Women's College Hospital, Toronto, Ontario, Canada; University of Toronto, Toronto, Ontario, Canada.
Women's College Hospital, Toronto, Ontario, Canada.
J Am Soc Echocardiogr. 2019 May;32(5):667-673.e4. doi: 10.1016/j.echo.2019.01.004. Epub 2019 Mar 4.
The association between appropriate use criteria and echocardiographic findings in patients with chronic cardiovascular diseases is unknown.
As a substudy of the Echo WISELY (Will Inappropriate Scenarios for Echocardiography Lessen Significantly) trial, 9,230 transthoracic echocardiographic (TTE) examinations from six Ontario academic hospitals were linked to a registry of echocardiographic findings. The TTE studies were rated appropriate), rarely appropriate, or may be appropriate according to the 2011 appropriate use criteria. TTE findings of appropriately ordered examinations were compared with those of rarely appropriate examinations for specific disease subsets, including heart failure and valvular heart disease.
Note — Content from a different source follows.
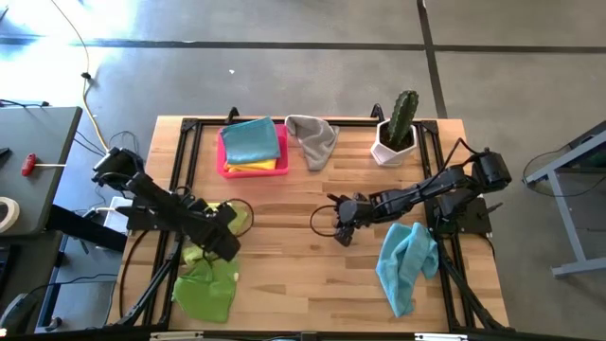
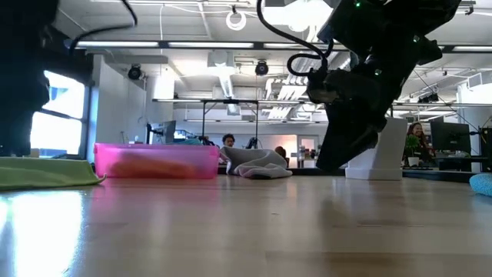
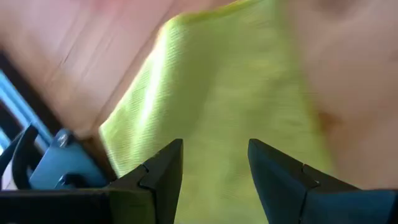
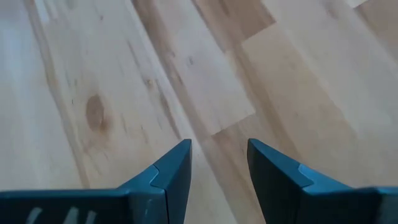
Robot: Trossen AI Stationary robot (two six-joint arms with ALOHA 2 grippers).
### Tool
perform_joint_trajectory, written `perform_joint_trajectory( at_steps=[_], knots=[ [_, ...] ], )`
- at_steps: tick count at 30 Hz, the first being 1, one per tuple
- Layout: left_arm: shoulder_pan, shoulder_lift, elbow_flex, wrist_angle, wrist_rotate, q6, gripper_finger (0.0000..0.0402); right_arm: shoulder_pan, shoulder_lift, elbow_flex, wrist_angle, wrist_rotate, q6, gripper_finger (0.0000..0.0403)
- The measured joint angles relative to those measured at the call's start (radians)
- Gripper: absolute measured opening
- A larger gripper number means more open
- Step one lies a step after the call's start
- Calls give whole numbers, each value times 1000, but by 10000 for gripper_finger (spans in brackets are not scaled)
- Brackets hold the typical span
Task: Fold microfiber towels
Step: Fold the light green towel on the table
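Pale wooden planks make up the counter (image 1: 294,265), and the cloths lie scattered over it. A pink tray (image 1: 225,163) near the far edge holds a folded light blue towel (image 1: 252,140) on top of a folded yellow towel (image 1: 258,166). Just beside the tray, a grey towel (image 1: 312,138) lies crumpled on the wood, and farther along the same edge stands a white pot with a cactus (image 1: 398,128). Another light blue towel (image 1: 405,260) lies bunched up near the right side of the counter, close to the right arm's base. On the left side, a green towel (image 1: 206,289) lies rumpled near the front edge, and a lime towel (image 1: 235,216) sits just beyond it, partly hidden under the left arm. The left pincer (image 3: 214,163) hangs over the lime towel with its fingers parted and nothing between them; the cloth fills most of the left wrist view beneath the tips, and whether the tips touch it cannot be told. The right pincer (image 1: 343,227) reaches toward the middle of the counter, over bare wood and apart from every towel; its fingers (image 4: 171,168) also stand spread with nothing held. From counter height the tray, the grey towel and the white pot line up along the far edge, with an office room and people behind them.
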Motion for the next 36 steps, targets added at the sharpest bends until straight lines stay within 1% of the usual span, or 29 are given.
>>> perform_joint_trajectory(
  at_steps=[4,7,10,15,17,22,24,26,29,32,34,36],
  knots=[
    [59,0,-89,49,84,-1,170,-4,0,0,4,6,4,149],
    [91,0,-133,152,92,23,170,-3,0,0,12,1,-18,149],
    [120,-6,-151,259,78,100,169,-3,0,0,13,-8,-45,149],
    [162,-3,-151,543,22,231,169,-3,0,0,48,-10,-107,149],
    [182,0,-154,674,11,303,170,-3,0,0,85,-35,-143,149],
    [241,29,-155,1040,38,539,170,10,0,0,264,-129,-334,149],
    [265,29,-153,1170,61,628,170,26,0,0,336,-143,-438,149],
    [284,28,-154,1262,88,694,170,44,0,0,369,-146,-518,149],
    [300,-7,-153,1341,160,752,170,64,6,0,413,-145,-563,149],
    [294,-30,-154,1323,256,749,170,84,27,0,466,-144,-571,149],
    [275,-42,-154,1315,296,709,170,104,50,2,489,-138,-646,149],
    [249,-44,-152,1322,310,663,170,127,94,2,552,-138,-753,149]
  ],
)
There were 7,574, 1,087, and 569 TTE examinations ordered for appropriate, rarely appropriate, and may be appropriate indications, and of the 7,574 appropriate studies, 6,399 were ordered for specific indications and 1,175 for general indications. TTE examinations ordered for general indications had lower rates of left ventricular dysfunction (19.6% vs 9.1%, P < .001) and moderate to severe aortic stenosis (15.5% vs 2.6%, P < .001). Of the 2,395 TTE examinations ordered for patients with heart failure, appropriately ordered studies were more likely to result in left ventricular segmental abnormality (37.0% vs 24.9%, P = .012) but similar rates of right ventricular dilatation (15.4% vs 14.7%, P = .79), right ventricular dysfunction (14.8% vs 11.3%, P = .22), and moderate to severe mitral regurgitation (12.1% vs 9.2%, P = .35). Of the 2,859 studies ordered to assess valvular heart disease, appropriately ordered studies were significantly more likely to find moderate to severe valvular pathology, including aortic stenosis (30.4% vs 24.6%, P = .008), aortic regurgitation (8.9% vs 1.6%, P < .001), mitral stenosis (6.7% vs 3.1%, P = .002), and mitral regurgitation (16.1% vs 6.1%, P < .001), but similar rates of tricuspid regurgitation (11.2% vs 13.0%, P = .60).
Overall, appropriately ordered TTE examinations for heart failure and valvular heart disease were significantly more likely to have abnormal findings than rarely appropriate examinations. TTE studies ordered for general indications had fewer, although still a significant proportion, of abnormalities compared with studies ordered for specific indications.
慢性心血管疾病患者的适用标准与超声心动图结果之间的关系尚不清楚。
作为 Echo WISELY(Will Inappropriate Scenarios for Echocardiography Lessen Significantly)试验的子研究,将来自安大略省 6 家学术医院的 9230 例经胸超声心动图(TTE)检查与超声心动图结果注册中心进行了关联。根据 2011 年的适用标准,TTE 研究被评为适当、很少适当或可能适当。对于特定疾病亚组,包括心力衰竭和瓣膜性心脏病,比较了适当顺序检查的 TTE 结果与很少适当检查的结果。
有 7574、1087 和 569 次 TTE 检查分别用于适当、很少适当和可能适当的适应证,在 7574 次适当的研究中,6399 次用于特定适应证,1175 次用于一般适应证。用于一般适应证的 TTE 检查左心室功能障碍发生率较低(19.6% vs 9.1%,P<.001)和中度至重度主动脉瓣狭窄发生率较低(15.5% vs 2.6%,P<.001)。在 2395 次用于心力衰竭患者的 TTE 检查中,适当顺序的检查更有可能导致左心室节段性异常(37.0% vs 24.9%,P=.012),但右心室扩张率相似(15.4% vs 14.7%,P=.79),右心室功能障碍(14.8% vs 11.3%,P=.22)和中度至重度二尖瓣反流(12.1% vs 9.2%,P=.35)。在 2859 次用于评估瓣膜性心脏病的研究中,适当顺序的研究发现中度至重度瓣膜病变的可能性明显更高,包括主动脉瓣狭窄(30.4% vs 24.6%,P=.008),主动脉瓣反流(8.9% vs 1.6%,P<.001),二尖瓣狭窄(6.7% vs 3.1%,P=.002)和二尖瓣反流(16.1% vs 6.1%,P<.001),但三尖瓣反流率相似(11.2% vs 13.0%,P=.60)。
总体而言,心力衰竭和瓣膜性心脏病的适当 TTE 检查比很少适当的检查更有可能出现异常结果。与特定适应证的检查相比,用于一般适应证的 TTE 检查的异常比例虽然较少,但仍然显著。